Des situations similaires existent partout où il y a des câbles hors service en France. C’est seulement depuis 2011 que l’État impose à leurs propriétaires d’allouer, dès la mise à l’eau, un montant à leur démantèlement sur la partie dans les eaux françaises. Pour Clément Marquet, chercheur à l’École des mines de Paris spécialisé dans l’empreinte du numérique, cette évolution légale est cruciale mais arrive un peu tard : «Au début des années 2000, il y a eu une bulle spéculative autour d’internet : on a posé plus de câbles que nécessaire. Dès les années 2010, ils sont devenus obsolètes avec l’arrivée de nouveaux câbles plus puissants.»
Ces infrastructures sont conçues pour tenir vingt-cinq ans mais, dans les faits, c’est beaucoup moins. On parle de «durée de vie économique», explique Clément Marquet. «Un câble peut fonctionner seulement sept à dix ans s’il est considéré comme obsolète», pointe le chercheur. C’est le cas des quatre câbles de la Côte bleue, qui n’auront duré qu’une dizaine d’années chacun ; ou encore du TAT-8. L’infrastructure transatlantique retirée au printemps était hors service depuis une panne en 2002, après quatorze ans d’activité. La réparation n’a pas été jugée assez rentable.
En l’absence de régulation, la gestion des anciens câbles est encore pire en haute mer, déplore Clément Marquet : «Dans les eaux internationales, une pratique consiste à couper les câbles et à les laisser sur le côté.» Benjamin Cadeville abonde : «Quand ils veulent faire de la place pour un nouveau câble, ils poussent les anciens afin de dégager la route : c’est l’équivalent de tasser une poubelle.»
Il n’existe pas d’étude indépendante sur l’impact écologique de la fin de vie des câbles en haute mer. À peine existe-t-il une liste de recommandations pour retirer les câbles sans abîmer les fonds marins, fournie par une organisation qui regroupe des acteurs du secteur. Une liste non contraignante : «Rien n’impose le retrait des câbles dans une zone maritime située au-delà des eaux territoriales», rappelle le texte.

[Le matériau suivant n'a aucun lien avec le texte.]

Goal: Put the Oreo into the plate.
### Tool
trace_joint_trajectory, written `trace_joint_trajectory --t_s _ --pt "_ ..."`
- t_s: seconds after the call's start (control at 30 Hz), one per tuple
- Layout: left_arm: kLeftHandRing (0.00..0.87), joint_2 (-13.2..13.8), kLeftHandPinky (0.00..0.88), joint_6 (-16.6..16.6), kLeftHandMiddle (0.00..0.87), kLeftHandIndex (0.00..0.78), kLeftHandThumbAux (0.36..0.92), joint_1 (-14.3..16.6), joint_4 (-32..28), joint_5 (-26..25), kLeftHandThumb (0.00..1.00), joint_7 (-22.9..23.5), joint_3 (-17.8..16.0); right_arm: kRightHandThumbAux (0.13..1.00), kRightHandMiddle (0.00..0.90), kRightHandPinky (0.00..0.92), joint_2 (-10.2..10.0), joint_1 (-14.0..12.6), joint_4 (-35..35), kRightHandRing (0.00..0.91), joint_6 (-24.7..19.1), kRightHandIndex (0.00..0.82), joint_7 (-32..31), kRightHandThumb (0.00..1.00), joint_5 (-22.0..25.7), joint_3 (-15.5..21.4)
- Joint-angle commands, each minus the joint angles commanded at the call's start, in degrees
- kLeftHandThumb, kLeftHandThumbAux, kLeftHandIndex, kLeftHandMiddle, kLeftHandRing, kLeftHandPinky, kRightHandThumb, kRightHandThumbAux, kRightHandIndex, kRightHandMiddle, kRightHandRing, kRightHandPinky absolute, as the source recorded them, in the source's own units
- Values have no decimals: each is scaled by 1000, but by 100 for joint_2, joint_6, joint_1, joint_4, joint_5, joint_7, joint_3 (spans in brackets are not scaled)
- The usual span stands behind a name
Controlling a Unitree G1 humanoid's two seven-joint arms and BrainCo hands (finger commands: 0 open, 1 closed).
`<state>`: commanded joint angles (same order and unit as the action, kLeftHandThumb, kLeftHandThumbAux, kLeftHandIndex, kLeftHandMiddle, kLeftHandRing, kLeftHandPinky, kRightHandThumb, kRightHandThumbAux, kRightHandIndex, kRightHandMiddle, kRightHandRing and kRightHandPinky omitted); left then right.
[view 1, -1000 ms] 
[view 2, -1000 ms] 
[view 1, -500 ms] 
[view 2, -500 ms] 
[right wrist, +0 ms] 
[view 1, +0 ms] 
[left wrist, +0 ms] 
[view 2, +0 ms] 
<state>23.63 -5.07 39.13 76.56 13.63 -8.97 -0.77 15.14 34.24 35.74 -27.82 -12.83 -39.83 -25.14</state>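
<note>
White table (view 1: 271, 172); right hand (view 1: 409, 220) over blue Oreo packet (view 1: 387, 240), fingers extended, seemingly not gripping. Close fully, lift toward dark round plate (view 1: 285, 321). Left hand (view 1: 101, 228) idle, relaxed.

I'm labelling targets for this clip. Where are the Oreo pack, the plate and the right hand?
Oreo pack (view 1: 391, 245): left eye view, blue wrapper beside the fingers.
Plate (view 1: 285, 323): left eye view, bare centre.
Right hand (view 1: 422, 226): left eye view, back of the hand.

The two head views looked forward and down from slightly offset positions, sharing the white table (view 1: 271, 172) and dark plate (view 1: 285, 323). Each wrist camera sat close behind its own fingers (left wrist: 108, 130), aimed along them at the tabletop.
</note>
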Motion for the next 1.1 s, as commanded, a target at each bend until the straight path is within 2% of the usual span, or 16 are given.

L’obsolescence de ces infrastructures a aussi des conséquences en termes de consommation de ressources naturelles, comme le montre l’association Le Nuage était sous nos pieds, qui alerte sur l’empreinte écologique du numérique. «À chaque nouveau câble, il y a des études environnementales ; mais elles ne prennent pas en compte l’extractivisme : ils n’existent pas sans l’extraction de métaux lourds», explique un membre de l’association qui a souhaité rester anonyme. «La question qu’il faut se poser, c’est : “De combien de câbles avons-nous besoin, et pourquoi ?”», développe l’un de ses camarades, qui n’a pas non plus donné son nom.
L’association rappelle la réalité concrète du numérique, loin de l’image véhiculée par les géants du secteur, qui parlent volontiers d’un internet «dématérialisé» ou «dans les nuages» – le fameux cloud. En outre, les câbles finissent de plus en plus souvent leur course dans les datacenters qui pullulent avec l’essor de l’intelligence artificielle (IA). Un développement massif qui pose question en termes de consommation en eau et en électricité. Clément Marquet souligne que le déploiement des câbles sous-marins «est indispensable à l’explosion de l’IA», elle-même «très inquiétante en termes de captation de ressources».